Which lines run from the start of the data below to the line containing "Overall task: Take"? Set them down exactly, with none added.

Records from a dataset
-=-=-=-=-

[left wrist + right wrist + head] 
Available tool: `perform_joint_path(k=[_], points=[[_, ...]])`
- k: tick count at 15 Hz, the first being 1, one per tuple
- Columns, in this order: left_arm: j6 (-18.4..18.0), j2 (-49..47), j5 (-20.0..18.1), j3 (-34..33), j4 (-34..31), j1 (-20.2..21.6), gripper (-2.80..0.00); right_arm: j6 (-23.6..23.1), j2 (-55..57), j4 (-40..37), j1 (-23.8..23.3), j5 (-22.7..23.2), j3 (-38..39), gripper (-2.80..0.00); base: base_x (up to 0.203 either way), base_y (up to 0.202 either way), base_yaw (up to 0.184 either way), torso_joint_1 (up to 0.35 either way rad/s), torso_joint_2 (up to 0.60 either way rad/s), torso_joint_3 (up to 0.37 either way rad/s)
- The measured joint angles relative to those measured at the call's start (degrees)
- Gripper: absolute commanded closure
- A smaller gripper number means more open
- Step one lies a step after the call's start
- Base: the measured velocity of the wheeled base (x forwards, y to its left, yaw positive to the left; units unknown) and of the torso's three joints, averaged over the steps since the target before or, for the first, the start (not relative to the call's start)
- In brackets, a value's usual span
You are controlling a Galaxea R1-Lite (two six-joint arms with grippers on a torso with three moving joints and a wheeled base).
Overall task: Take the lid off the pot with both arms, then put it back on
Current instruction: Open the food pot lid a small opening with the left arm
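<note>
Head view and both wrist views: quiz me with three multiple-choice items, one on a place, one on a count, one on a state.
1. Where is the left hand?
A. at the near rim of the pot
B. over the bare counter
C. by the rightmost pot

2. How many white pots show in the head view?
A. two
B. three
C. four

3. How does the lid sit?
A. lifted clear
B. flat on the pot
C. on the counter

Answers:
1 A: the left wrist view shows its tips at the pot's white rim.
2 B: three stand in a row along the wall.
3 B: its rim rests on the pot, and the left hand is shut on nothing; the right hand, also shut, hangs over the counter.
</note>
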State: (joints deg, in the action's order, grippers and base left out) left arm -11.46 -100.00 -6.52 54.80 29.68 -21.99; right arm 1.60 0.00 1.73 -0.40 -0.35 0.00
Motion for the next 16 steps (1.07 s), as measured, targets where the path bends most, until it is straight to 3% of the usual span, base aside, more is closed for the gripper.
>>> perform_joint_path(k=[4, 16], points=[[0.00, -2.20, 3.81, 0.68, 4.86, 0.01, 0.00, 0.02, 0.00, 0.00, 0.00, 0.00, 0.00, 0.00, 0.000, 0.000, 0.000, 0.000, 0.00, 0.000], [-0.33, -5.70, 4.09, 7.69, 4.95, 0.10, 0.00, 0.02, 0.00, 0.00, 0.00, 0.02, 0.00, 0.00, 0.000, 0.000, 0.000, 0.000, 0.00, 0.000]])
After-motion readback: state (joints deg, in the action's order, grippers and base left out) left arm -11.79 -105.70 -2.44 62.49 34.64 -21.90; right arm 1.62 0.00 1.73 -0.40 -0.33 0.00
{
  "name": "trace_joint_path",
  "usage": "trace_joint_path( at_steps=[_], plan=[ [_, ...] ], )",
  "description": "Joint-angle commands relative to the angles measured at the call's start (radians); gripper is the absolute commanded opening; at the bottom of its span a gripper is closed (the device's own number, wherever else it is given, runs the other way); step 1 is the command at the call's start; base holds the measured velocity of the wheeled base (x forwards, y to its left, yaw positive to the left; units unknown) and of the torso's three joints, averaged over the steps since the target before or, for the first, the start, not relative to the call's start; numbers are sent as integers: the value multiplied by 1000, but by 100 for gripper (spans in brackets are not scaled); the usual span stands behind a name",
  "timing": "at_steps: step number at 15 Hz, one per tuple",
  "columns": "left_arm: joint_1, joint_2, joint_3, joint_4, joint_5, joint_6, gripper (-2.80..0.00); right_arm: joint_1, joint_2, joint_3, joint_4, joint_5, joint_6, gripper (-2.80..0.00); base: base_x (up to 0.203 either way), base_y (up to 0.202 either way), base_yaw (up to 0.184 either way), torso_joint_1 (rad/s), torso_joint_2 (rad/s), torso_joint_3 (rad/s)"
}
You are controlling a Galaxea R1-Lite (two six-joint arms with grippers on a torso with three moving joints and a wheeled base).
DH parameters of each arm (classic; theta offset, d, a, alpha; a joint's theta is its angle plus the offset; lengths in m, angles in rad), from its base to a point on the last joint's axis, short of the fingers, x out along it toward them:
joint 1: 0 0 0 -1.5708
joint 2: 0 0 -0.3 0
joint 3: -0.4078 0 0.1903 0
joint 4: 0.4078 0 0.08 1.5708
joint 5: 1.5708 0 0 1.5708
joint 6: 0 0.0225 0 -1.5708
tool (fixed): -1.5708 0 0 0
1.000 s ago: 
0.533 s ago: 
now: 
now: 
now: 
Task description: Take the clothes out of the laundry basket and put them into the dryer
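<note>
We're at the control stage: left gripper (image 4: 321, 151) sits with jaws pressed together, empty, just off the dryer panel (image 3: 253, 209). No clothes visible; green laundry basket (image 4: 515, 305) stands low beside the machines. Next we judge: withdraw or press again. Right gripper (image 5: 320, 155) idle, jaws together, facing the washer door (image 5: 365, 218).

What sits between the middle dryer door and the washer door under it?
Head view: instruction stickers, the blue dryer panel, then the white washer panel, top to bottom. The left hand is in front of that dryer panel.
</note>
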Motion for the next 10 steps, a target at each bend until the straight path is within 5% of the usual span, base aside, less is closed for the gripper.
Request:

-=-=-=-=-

EXERCISE SOLUTION —
[left wrist + right wrist + head] 
Available tool: `perform_joint_path(k=[_], points=[[_, ...]])`
- k: tick count at 15 Hz, the first being 1, one per tuple
- Columns, in this order: left_arm: j6 (-18.4..18.0), j2 (-49..47), j5 (-20.0..18.1), j3 (-34..33), j4 (-34..31), j1 (-20.2..21.6), gripper (-2.80..0.00); right_arm: j6 (-23.6..23.1), j2 (-55..57), j4 (-40..37), j1 (-23.8..23.3), j5 (-22.7..23.2), j3 (-38..39), gripper (-2.80..0.00); base: base_x (up to 0.203 either way), base_y (up to 0.202 either way), base_yaw (up to 0.184 either way), torso_joint_1 (up to 0.35 either way rad/s), torso_joint_2 (up to 0.60 either way rad/s), torso_joint_3 (up to 0.37 either way rad/s)
- The measured joint angles relative to those measured at the call's start (degrees)
- Gripper: absolute commanded closure
- A smaller gripper number means more open
- Step one lies a step after the call's start
- Base: the measured velocity of the wheeled base (x forwards, y to its left, yaw positive to the left; units unknown) and of the torso's three joints, averaged over the steps since the target before or, for the first, the start (not relative to the call's start)
- In brackets, a value's usual span
You are controlling a Galaxea R1-Lite (two six-joint arms with grippers on a torso with three moving joints and a wheeled base).
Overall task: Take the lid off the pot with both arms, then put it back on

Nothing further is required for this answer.